Although the pathogenesis of craniopharyngiomas has not been fully elucidated, our understanding in this field has increased significantly in recent years. Beta-catenin gene (CTNNB1) mutations have been identified in the adamantinomatous subtype affecting exon 3 which encodes the degradation targeting box of beta-catenin; the mutant form is resistant to degradation leading to accumulation of nuclear beta-catenin protein (a transcriptional activator of the Wnt signaling pathway) (Figure 1D). Furthermore, strong beta-catenin expression has been shown in the adamantinomatous subtype indicating re-activation of the Wnt signaling pathway and subsequent de-regulation of several downstream pathways (7-10). Molecular analysis also implicates the immune response in the pathogenesis of adamantinomatous craniopharyngiomas. Cells within this subtype show signs of inflammation (in both cystic and solid components), and increased levels of cytokines including Interleukin-6 (IL-6), IL-8 and IL-10 have been identified(10-12). Furthermore, the expression of immune related genes is increased, and the immune check point proteins Programmed Death Ligand 1 (PD-L1), and Programmed Cell Death Protein 1 (PD-1) are expressed in both subtypes of craniopharyngioma(10,13). For papillary craniopharyngiomas specifically, a number of studies using whole exome sequencing, next-generation panel sequencing, pyrosequencing and Sanger sequencing have shown the presence of activating mutations in the BRAF (V600E) gene; the prevalence of which varies according to the sequencing method, generally being between 81 and 100% (8). BRAF mutations can lead to activation of the MAPK/ERK (Mitogen Activated Protein Kinase / Extracellular signal Regulated Kinases) pathway, which ultimately results to increased cell growth, proliferation, and cell survival(10). Whilst BRAF mutations are found in numerous cells within papillary craniopharyngiomas, only a small cluster of progenitor cells expressing the SOX2/SOX9 (Sex Region Y Box 2 and 9) transcription factors are believed to be involved in their tumorigenesis(14).
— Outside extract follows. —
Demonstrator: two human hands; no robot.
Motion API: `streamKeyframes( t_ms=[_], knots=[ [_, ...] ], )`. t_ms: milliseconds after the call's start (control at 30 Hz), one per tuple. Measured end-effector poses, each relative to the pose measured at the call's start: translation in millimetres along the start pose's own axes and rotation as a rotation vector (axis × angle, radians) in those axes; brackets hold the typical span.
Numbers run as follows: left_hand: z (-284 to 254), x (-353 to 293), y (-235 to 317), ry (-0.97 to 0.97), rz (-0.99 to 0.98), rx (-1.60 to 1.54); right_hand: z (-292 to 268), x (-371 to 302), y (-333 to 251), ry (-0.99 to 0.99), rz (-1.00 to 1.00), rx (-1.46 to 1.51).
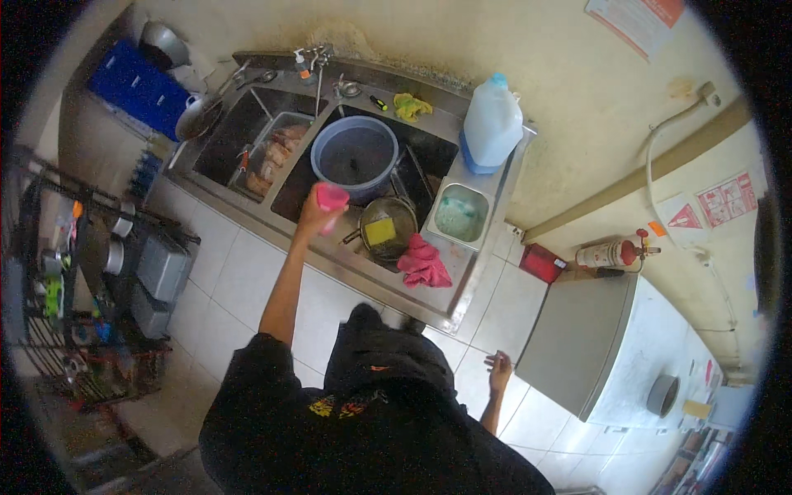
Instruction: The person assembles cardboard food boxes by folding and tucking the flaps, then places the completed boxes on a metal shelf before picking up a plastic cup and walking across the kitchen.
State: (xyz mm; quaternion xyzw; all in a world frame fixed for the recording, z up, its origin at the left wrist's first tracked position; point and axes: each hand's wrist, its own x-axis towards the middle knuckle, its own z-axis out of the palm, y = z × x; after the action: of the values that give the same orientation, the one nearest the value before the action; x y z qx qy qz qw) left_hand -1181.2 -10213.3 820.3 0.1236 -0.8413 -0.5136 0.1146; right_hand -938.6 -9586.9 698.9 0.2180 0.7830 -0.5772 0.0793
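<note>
My left hand (313, 216) is closed around a pink plastic cup (332, 196), slightly blurred, at the near rim of a large grey-blue tub (388, 169). The tub stands in the right sink basin and looks dark inside. Just right of the cup, a pan (401, 216) with a yellow sponge (380, 231) in it sits in the same basin. A crumpled red cloth (425, 262) lies on the sink's front edge. Low at my right side, away from the sink, my right hand (499, 371) hangs with fingers apart, holding nothing.
A steel container of soapy water (462, 216) and a big jug with blue liquid (490, 132) stand on the right drainboard. The left basin holds a tray of what looks like raw meat (276, 157). A dish rack (62, 289) is at left, a white chest (577, 338) at right.
</note>
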Motion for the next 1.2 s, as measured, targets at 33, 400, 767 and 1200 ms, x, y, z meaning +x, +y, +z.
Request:
streamKeyframes(
  t_ms=[33, 400, 767, 1200],
  knots=[
    [-20, 33, -16, -0.025, 0.028, 0.119, 16, 12, -10, -0.045, -0.029, -0.022],
    [126, 331, -248, -0.483, 0.561, 1.206, 132, -168, 8, 0.349, 0.139, -0.118],
    [102, 306, -159, -0.806, -0.125, -0.244, 291, -233, -69, 0.338, 0.405, -0.171],
    [223, 267, 105, -1.217, -0.150, -0.438, 210, -309, -33, 0.898, 0.395, 0.072]
  ],
)
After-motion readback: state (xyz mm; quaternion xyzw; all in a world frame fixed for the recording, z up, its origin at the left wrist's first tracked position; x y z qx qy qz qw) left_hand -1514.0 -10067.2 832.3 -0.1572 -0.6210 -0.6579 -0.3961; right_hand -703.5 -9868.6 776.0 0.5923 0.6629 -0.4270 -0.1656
It has also been suggested that the two pathological subtypes have different epigenomic and transcriptomic signatures, and that the cell clusters in the adamantinomatous subtype may have a functional role in the promotion of tumor invasion (8).

DIAGNOSIS

Location/Imaging

Most craniopharyngiomas are located in the sellar/parasellar region and the majority (94-95%) have a suprasellar component. Other rare locations include the nasopharynx, the paranasal area, the sphenoid bone, the ethmoid sinus, the intrachiasmatic area, the temporal lobe, the pineal gland, the posterior cranial fossa, the cerebellopontine angle, the midportion of the midbrain or, mainly relating to the papillary variant, within the 3rd ventricle(1). Plain skull X-rays, although seldom used nowadays, may show calcification and an abnormal sella. CT is helpful for evaluation of the bony anatomy, the identification of calcification and the discrimination of the solid and cystic components. They are usually of mixed attenuation; the cyst fluid has low density and the contrast medium enhances any solid portion, including the cyst capsule (1). MRI is particularly useful for the topographic and structural analysis of the tumor. The radiological appearance depends on the proportion of the solid and cystic components, the content of the cyst(s) (cholesterol, keratin, hemorrhage), and the amount of calcification present. A solid lesion appears as iso- or hypointense relative to the brain. On pre-contrast T1-weighted images, it shows enhancement following gadolinium administration, and is usually of mixed hypo- or hyperintensity on T2-weighted images. Large amounts of calcification may be visualized as areas of low signal on both T1- and T2-weighted images. A cystic element is usually hypointense on T1- and hyperintense on T2-weighted sequences, and a thin peripheral contrast-enhancing rim of the cyst can be shown on T1-weighted images. Protein, cholesterol, and methemoglobin may cause high signal on T1-weighted images, while very concentrated protein and various blood products may be associated with low T2-weighted signal (1). Imaging examples from cystic, solid, and mixed solid-cystic craniopharyngiomas are shown in Figure 3.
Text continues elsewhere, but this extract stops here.